==== Exercise data

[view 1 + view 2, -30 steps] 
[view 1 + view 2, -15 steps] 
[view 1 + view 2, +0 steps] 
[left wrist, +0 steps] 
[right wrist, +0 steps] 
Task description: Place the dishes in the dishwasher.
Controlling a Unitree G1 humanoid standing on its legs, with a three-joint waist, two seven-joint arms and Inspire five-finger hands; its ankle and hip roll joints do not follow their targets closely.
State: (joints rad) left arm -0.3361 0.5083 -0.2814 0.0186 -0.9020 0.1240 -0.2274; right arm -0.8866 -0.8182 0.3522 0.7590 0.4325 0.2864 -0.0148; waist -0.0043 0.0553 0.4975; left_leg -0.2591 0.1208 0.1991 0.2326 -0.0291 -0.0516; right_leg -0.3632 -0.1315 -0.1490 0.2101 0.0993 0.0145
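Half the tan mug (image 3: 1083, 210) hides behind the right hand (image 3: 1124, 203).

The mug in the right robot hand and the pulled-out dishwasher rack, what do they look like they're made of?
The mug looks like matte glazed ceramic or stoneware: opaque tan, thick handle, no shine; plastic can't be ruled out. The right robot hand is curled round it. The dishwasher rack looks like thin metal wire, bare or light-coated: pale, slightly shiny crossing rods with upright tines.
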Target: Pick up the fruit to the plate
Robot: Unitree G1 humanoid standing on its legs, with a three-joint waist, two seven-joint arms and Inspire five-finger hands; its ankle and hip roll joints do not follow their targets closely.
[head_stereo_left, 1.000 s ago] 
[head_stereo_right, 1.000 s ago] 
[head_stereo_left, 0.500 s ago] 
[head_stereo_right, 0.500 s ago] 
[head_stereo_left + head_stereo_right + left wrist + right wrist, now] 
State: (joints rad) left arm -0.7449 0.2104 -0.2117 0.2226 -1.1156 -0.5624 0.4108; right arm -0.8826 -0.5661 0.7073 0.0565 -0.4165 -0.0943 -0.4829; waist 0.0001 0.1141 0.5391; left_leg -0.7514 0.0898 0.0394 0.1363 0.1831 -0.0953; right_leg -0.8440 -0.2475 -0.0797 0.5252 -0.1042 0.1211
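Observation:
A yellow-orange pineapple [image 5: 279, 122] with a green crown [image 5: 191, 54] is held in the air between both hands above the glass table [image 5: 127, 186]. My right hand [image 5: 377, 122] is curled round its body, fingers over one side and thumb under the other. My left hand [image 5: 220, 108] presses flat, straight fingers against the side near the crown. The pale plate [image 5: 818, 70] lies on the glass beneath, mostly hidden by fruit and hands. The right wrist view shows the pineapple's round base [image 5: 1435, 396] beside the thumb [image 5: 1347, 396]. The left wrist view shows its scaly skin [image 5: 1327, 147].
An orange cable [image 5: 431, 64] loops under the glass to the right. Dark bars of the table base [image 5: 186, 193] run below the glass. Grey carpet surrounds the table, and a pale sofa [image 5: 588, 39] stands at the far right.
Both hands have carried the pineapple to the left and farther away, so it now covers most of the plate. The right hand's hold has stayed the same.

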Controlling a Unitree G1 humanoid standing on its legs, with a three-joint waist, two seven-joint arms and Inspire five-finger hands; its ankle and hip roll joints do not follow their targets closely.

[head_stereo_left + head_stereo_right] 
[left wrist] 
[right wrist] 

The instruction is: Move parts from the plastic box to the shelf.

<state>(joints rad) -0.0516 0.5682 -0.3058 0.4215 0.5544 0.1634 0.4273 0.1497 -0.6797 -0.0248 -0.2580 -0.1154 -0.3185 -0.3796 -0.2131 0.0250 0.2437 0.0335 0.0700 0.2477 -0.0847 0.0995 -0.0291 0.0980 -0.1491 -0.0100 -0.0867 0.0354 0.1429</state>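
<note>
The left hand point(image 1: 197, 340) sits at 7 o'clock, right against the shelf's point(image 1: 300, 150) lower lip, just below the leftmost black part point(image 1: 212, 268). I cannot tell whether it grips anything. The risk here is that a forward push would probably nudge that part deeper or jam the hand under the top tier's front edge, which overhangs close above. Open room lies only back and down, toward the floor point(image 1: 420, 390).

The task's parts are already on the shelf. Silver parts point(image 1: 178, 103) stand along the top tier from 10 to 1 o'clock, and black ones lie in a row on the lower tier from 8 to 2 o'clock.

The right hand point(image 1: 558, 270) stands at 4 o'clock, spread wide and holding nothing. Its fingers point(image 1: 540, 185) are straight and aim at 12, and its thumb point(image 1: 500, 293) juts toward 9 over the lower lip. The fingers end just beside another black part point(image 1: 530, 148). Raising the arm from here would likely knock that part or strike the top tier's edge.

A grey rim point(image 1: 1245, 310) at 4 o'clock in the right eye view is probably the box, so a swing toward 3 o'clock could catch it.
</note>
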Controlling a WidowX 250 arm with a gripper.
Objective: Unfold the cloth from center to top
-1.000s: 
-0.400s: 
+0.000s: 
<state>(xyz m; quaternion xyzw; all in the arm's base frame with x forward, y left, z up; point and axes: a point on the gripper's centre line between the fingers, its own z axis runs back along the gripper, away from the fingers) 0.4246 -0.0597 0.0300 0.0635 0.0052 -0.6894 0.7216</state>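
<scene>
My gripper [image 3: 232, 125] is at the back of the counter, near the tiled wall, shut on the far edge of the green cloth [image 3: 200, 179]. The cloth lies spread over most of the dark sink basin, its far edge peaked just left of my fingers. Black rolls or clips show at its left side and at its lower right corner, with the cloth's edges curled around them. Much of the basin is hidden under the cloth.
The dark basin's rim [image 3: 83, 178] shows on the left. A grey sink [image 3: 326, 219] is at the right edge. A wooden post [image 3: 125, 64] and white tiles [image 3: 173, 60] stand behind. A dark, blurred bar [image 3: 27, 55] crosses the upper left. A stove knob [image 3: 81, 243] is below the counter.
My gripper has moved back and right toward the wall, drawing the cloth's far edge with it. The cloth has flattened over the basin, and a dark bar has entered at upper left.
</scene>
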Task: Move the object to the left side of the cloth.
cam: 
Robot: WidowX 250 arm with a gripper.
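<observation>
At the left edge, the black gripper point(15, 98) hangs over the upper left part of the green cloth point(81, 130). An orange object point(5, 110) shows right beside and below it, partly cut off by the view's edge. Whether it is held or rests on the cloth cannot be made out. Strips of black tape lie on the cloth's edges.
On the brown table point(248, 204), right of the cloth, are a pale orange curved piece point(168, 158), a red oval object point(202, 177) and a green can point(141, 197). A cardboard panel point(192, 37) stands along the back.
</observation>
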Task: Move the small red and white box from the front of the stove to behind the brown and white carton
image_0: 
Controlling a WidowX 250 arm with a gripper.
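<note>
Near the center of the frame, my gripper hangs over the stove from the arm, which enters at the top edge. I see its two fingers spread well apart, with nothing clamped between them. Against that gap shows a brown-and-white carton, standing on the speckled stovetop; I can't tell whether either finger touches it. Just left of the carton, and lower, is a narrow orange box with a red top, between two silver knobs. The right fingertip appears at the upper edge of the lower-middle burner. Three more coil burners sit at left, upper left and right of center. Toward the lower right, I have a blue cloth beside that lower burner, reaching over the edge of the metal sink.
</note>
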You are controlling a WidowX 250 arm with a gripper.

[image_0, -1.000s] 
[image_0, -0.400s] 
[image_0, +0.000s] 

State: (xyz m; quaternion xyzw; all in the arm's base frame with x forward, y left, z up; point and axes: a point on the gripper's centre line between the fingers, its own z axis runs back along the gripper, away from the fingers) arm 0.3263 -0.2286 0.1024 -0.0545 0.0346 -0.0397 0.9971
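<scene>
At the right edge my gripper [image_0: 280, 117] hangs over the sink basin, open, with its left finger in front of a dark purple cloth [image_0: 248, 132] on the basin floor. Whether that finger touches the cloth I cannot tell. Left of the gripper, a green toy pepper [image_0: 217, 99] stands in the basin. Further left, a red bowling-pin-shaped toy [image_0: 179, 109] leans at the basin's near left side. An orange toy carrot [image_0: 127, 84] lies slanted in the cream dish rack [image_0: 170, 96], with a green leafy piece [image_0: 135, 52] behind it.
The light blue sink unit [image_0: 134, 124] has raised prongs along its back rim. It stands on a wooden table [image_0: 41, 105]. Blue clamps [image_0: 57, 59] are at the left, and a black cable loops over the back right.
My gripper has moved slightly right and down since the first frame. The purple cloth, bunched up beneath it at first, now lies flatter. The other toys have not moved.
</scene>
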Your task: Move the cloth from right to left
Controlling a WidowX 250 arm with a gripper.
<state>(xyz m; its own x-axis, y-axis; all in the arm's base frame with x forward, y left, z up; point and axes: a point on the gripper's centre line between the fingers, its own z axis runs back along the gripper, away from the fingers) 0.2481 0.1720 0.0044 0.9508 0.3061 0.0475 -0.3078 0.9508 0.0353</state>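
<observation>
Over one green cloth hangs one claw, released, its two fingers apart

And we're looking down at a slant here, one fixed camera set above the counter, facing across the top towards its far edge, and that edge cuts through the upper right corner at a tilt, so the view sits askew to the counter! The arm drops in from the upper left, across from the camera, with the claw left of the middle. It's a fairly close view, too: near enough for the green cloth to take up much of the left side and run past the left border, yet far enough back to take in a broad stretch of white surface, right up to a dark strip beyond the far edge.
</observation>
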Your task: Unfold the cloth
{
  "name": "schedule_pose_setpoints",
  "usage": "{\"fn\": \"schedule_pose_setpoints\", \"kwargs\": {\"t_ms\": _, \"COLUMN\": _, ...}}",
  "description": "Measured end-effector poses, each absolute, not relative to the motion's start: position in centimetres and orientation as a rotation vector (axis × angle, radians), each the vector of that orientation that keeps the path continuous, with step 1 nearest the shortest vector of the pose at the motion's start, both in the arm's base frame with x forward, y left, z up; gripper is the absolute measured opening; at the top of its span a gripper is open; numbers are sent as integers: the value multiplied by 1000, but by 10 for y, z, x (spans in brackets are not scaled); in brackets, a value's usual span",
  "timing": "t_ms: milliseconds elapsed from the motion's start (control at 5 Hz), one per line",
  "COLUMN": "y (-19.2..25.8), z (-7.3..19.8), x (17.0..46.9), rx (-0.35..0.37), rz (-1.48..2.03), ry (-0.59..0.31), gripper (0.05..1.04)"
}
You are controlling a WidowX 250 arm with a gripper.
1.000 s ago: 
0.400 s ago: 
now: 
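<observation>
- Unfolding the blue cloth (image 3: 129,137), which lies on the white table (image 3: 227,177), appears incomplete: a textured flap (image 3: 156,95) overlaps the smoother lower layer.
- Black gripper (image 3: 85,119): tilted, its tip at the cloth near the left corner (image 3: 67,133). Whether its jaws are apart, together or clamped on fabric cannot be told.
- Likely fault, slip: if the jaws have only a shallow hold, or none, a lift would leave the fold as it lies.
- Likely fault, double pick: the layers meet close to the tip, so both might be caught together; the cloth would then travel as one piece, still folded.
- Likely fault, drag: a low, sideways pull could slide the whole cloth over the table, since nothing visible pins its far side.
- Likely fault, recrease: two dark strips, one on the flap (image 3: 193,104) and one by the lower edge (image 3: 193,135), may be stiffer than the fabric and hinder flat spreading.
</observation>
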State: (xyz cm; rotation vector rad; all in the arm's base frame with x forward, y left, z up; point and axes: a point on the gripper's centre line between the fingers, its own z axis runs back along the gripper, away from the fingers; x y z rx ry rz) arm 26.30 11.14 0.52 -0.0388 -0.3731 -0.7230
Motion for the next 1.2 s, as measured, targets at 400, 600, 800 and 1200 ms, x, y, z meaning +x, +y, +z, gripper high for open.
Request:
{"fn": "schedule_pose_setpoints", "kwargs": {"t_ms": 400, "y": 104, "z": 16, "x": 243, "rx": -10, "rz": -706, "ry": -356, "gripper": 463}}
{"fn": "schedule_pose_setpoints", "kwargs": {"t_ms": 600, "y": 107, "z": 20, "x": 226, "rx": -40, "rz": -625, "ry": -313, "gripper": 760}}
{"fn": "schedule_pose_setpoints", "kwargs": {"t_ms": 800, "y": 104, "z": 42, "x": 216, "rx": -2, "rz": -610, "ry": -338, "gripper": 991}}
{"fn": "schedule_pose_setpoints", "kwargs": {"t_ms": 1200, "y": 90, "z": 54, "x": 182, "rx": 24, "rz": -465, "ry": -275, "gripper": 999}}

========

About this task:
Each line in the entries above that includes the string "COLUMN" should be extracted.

Output for this task:
  "usage": "{\"fn\": \"schedule_pose_setpoints\", \"kwargs\": {\"t_ms\": _, \"COLUMN\": _, ...}}",
  "COLUMN": "y (-19.2..25.8), z (-7.3..19.8), x (17.0..46.9), rx (-0.35..0.37), rz (-1.48..2.03), ry (-0.59..0.31), gripper (0.05..1.04)"

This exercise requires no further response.